▶ [Stored items from a collection]:

────────

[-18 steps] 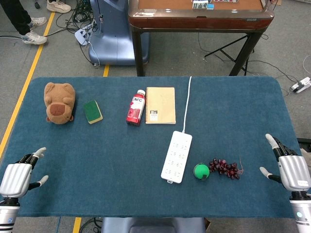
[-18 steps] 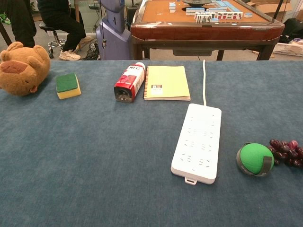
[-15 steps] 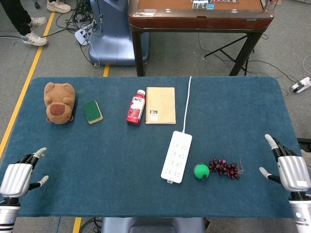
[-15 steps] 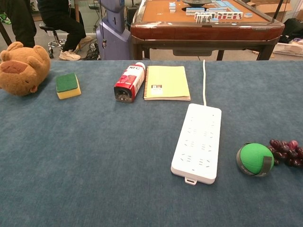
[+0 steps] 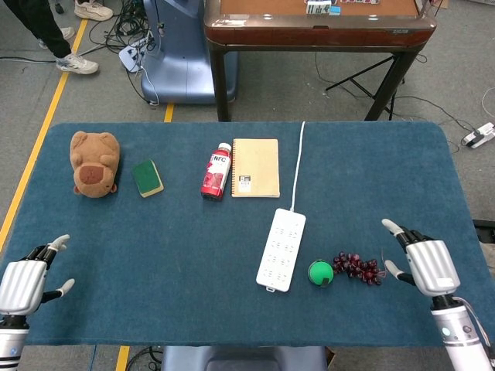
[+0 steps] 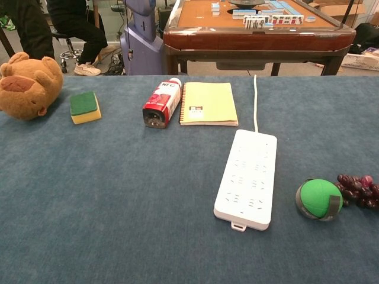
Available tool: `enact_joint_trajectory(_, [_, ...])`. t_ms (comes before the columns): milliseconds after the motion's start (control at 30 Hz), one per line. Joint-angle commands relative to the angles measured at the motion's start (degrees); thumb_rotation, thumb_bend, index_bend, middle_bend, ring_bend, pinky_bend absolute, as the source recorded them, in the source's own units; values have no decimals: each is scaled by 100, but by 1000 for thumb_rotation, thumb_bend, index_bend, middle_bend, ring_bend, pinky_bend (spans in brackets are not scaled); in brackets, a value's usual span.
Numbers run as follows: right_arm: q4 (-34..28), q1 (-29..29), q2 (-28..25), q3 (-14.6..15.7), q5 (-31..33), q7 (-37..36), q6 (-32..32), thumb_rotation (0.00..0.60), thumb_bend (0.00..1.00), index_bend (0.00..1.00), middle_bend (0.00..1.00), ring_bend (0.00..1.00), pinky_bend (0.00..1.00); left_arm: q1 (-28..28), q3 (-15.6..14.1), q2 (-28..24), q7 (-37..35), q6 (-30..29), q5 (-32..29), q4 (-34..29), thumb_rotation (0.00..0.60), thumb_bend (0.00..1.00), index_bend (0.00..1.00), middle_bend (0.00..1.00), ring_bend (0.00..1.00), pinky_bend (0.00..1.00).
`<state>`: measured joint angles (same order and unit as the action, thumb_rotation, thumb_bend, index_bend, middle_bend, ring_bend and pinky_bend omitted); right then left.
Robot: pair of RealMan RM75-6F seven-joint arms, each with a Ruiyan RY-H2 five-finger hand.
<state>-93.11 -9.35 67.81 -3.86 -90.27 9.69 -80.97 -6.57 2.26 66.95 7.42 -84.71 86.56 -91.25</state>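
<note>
The head view looks steeply down from high above the near edge of the blue cloth-covered surface, taking in its whole width and the floor beyond. The chest view sits low and close, facing across that surface toward the brown wooden table behind. Both share the white power strip, yellow spiral notebook and brown plush bear.

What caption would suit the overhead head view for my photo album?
Two open robot hands, left hand and right hand, over a blue table, the right beside grapes.
</note>
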Motion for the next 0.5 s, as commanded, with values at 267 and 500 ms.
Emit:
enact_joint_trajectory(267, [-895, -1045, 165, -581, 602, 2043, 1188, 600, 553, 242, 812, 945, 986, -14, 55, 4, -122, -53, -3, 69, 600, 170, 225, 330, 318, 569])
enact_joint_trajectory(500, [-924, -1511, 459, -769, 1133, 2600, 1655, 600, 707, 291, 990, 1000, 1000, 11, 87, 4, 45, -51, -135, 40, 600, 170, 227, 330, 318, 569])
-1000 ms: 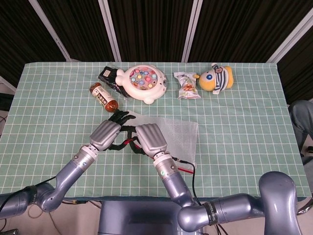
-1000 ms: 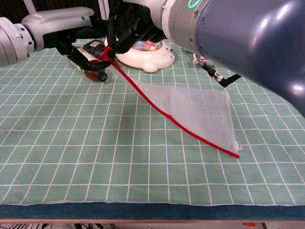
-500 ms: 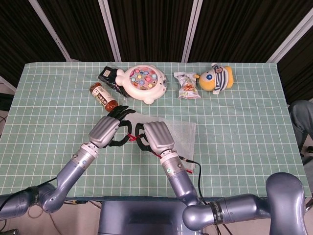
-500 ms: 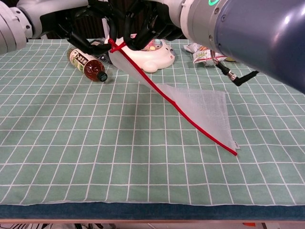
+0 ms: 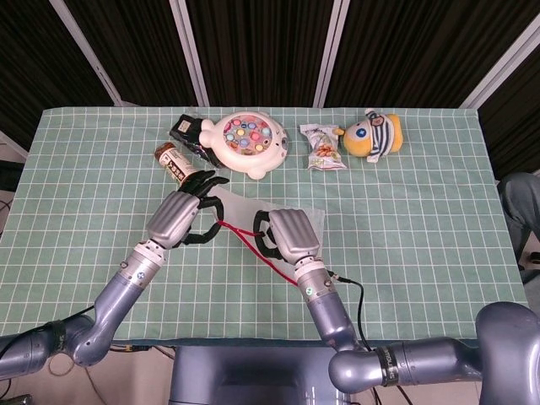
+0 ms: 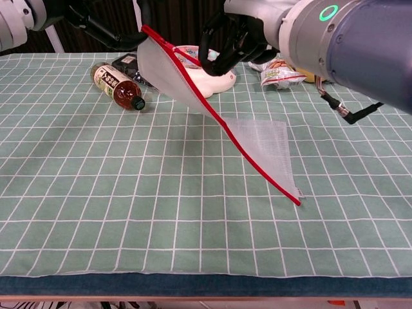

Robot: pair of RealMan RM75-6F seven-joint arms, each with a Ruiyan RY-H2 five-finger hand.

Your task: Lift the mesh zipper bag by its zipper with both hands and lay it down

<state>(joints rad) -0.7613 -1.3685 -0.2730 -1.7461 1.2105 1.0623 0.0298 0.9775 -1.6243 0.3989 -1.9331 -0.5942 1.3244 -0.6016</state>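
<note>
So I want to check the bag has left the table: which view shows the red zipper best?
The chest view: the red zipper runs unobstructed from the raised end down to a corner on the tablecloth. In the head view, only a short stretch shows between the hands.

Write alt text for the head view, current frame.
Both robot hands, left hand and right hand, hold the red zipper of a white mesh zipper bag above a green checked tablecloth. Along the far edge lie a brown bottle, a fishing toy, a snack packet and a striped plush.
</note>
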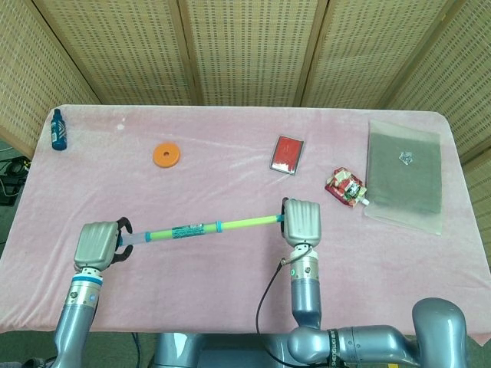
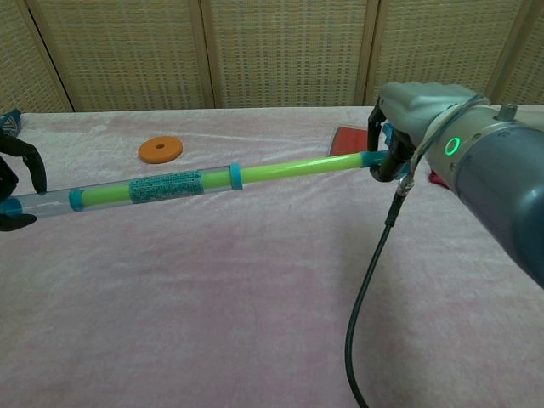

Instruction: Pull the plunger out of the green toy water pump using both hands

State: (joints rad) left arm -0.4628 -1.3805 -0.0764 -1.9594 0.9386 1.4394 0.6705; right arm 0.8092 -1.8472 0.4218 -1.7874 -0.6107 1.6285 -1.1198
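Note:
The toy water pump (image 1: 178,231) is a clear tube with a blue label and blue end rings, held level above the pink table. Its green plunger rod (image 1: 247,223) sticks far out of the tube's right end. My left hand (image 1: 97,244) grips the tube's left end; in the chest view only its dark fingers (image 2: 24,164) show at the left edge around the tube (image 2: 136,189). My right hand (image 1: 301,222) grips the blue handle at the rod's right end, also seen as the right hand (image 2: 408,119) holding the rod (image 2: 297,167).
An orange ring (image 1: 166,156) lies at the back left and a blue bottle (image 1: 57,129) in the far left corner. A red box (image 1: 288,154), a snack pouch (image 1: 344,186) and a grey sleeve (image 1: 404,174) lie to the right.

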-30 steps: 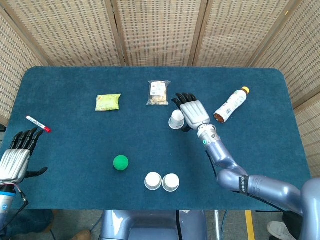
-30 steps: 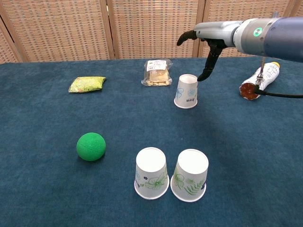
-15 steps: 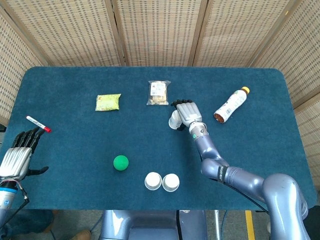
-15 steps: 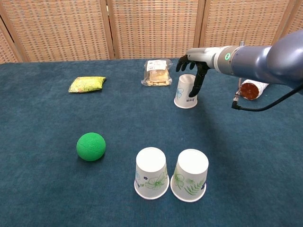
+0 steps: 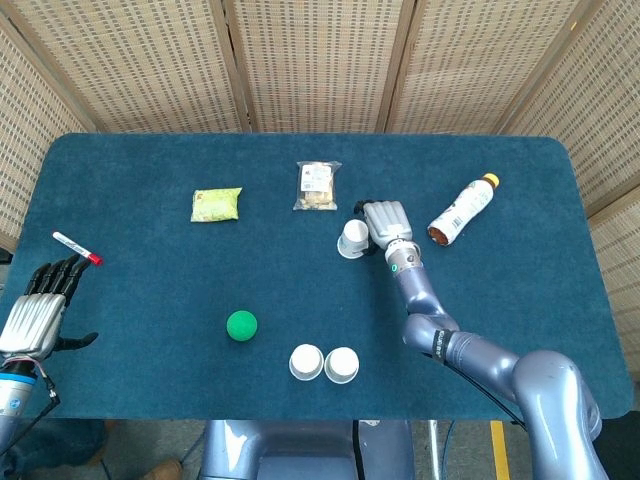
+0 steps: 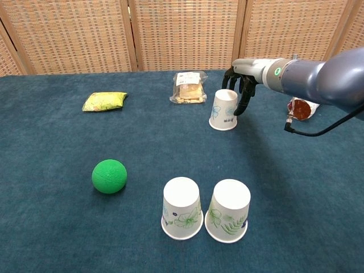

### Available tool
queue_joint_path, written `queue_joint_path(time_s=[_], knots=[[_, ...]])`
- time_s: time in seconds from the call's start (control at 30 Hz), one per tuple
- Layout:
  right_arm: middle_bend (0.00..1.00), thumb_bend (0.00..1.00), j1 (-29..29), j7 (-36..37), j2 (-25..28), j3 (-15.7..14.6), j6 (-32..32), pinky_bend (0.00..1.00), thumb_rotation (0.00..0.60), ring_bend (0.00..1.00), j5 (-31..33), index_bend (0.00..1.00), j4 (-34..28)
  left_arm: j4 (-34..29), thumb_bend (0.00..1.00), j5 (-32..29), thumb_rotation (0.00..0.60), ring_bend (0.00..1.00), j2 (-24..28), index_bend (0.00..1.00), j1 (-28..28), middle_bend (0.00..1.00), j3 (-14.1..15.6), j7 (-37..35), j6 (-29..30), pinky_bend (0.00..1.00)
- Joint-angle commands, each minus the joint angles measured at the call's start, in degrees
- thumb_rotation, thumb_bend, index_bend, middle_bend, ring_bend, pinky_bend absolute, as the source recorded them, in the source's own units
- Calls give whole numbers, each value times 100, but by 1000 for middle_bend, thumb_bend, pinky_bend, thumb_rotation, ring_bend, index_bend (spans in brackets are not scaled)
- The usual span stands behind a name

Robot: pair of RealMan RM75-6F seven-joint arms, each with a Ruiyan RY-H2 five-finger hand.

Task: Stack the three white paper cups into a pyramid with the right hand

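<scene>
While the right hand [image 6: 245, 85] curls its fingers [image 6: 241, 105] against the upright far cup's [image 6: 224, 110] right side, seemingly not yet clamped, the base pair [image 6: 206, 209] waits well nearer, leftward, on the desk [image 6: 68, 227].

The tabletop [image 6: 68, 239] is covered in matt, napped blue cloth, and the screen [image 6: 182, 34] behind it is woven cane in smooth wooden frames. The three cups [image 6: 224, 110] [image 6: 182, 208] [image 6: 228, 211] are matt white paper with printed leaves, the green ball [image 6: 109, 176] looks finely rough. The right hand [image 6: 245, 78] has a smooth silver shell with matt black fingers [image 6: 243, 101], and the snack packets [image 6: 104, 101] [image 6: 189, 86] are glossy plastic film.
</scene>
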Motion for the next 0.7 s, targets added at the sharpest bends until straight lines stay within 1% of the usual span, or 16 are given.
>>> queue_joint_path(time_s=[0.03, 0.23, 0.37, 0.43, 0.57, 0.7], knots=[[427, 96, -37, 166, -16, 74, -72, 513, 600, 402, -55, 354, 18, -3, 0, -6, 600, 0, -14, 0, -13, 0, 11, 29, -21, 0], [460, 130, -55, 380, -82, 169, -152, 543, 600, 435, -99, 386, 162, 5, 0, -48, 600, 0, -40, 0, -23, 0, 5, 77, -15, 0], [522, 209, -69, 547, -152, 269, -101, 586, 600, 489, -137, 460, 234, 14, 0, -75, 600, 0, -52, 0, -37, 0, 4, 93, -35, 0], [550, 231, -78, 602, -165, 303, -101, 605, 600, 514, -145, 497, 236, 13, 0, -82, 600, 0, -55, 0, -42, 0, 6, 105, -38, 0], [575, 261, -109, 671, -104, 360, -130, 611, 600, 530, -115, 537, 93, 7, 0, -76, 600, 0, -59, 0, -45, 0, 16, 119, -34, 0], [581, 266, -155, 670, -8, 374, -67, 615, 600, 536, -100, 542, -119, -11, 0, -49, 600, 0, -52, 0, -37, 0, 28, 123, -5, 0]])
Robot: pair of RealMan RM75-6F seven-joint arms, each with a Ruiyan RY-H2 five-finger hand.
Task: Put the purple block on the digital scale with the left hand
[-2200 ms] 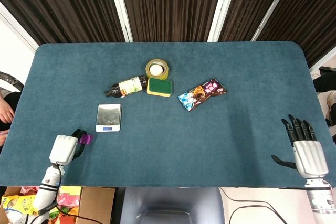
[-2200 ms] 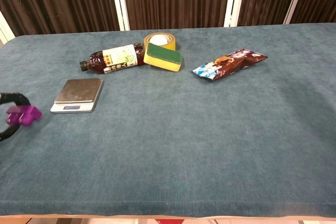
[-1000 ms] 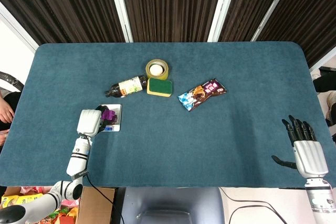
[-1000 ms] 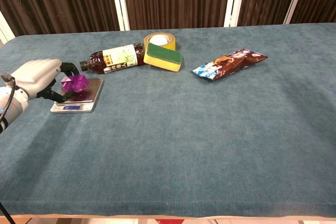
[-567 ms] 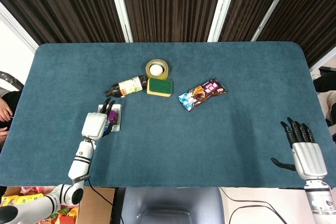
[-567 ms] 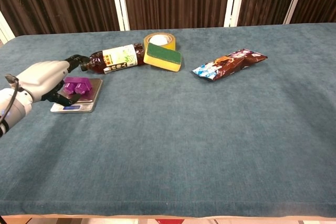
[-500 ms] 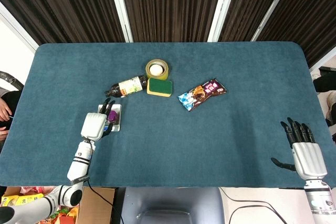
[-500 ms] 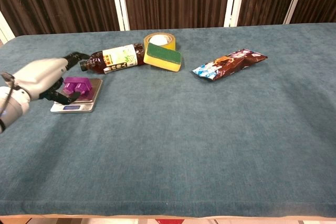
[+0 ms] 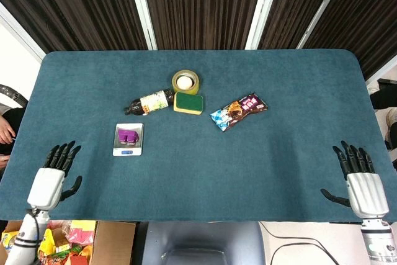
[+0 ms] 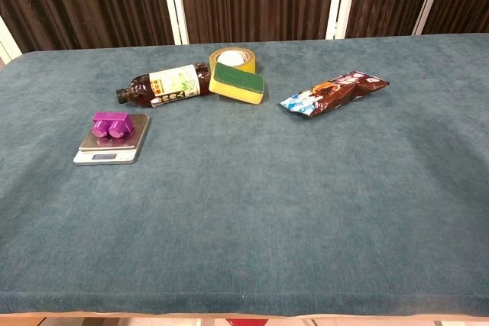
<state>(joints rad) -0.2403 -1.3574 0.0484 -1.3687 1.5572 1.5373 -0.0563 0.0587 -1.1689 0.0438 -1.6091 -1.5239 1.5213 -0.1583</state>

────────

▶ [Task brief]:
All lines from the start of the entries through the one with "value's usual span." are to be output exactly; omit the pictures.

▶ [Result of the exercise]:
[-18 steps] 
[-18 steps] 
[-15 steps] 
[-15 steps] 
[+0 steps] 
[+0 steps] 
Available tool: `enact_joint_trajectory(_, [_, ...])`. t_ms (comes before the columns): milliseconds after the motion's start (control at 30 Hz), one per line. Joint-angle commands relative to the angles measured at the motion's start (degrees); thumb_rotation, thumb_bend, index_bend, middle_bend, ring_bend, pinky_bend absolute, as the source recorded them, in the source's own units; values have no decimals: each is scaled by 100, but by 1000 for thumb_rotation, thumb_bend, index_bend, middle_bend, ring_bend, pinky_bend (spans in brackets are not scaled); in brackets, a value's usual span.

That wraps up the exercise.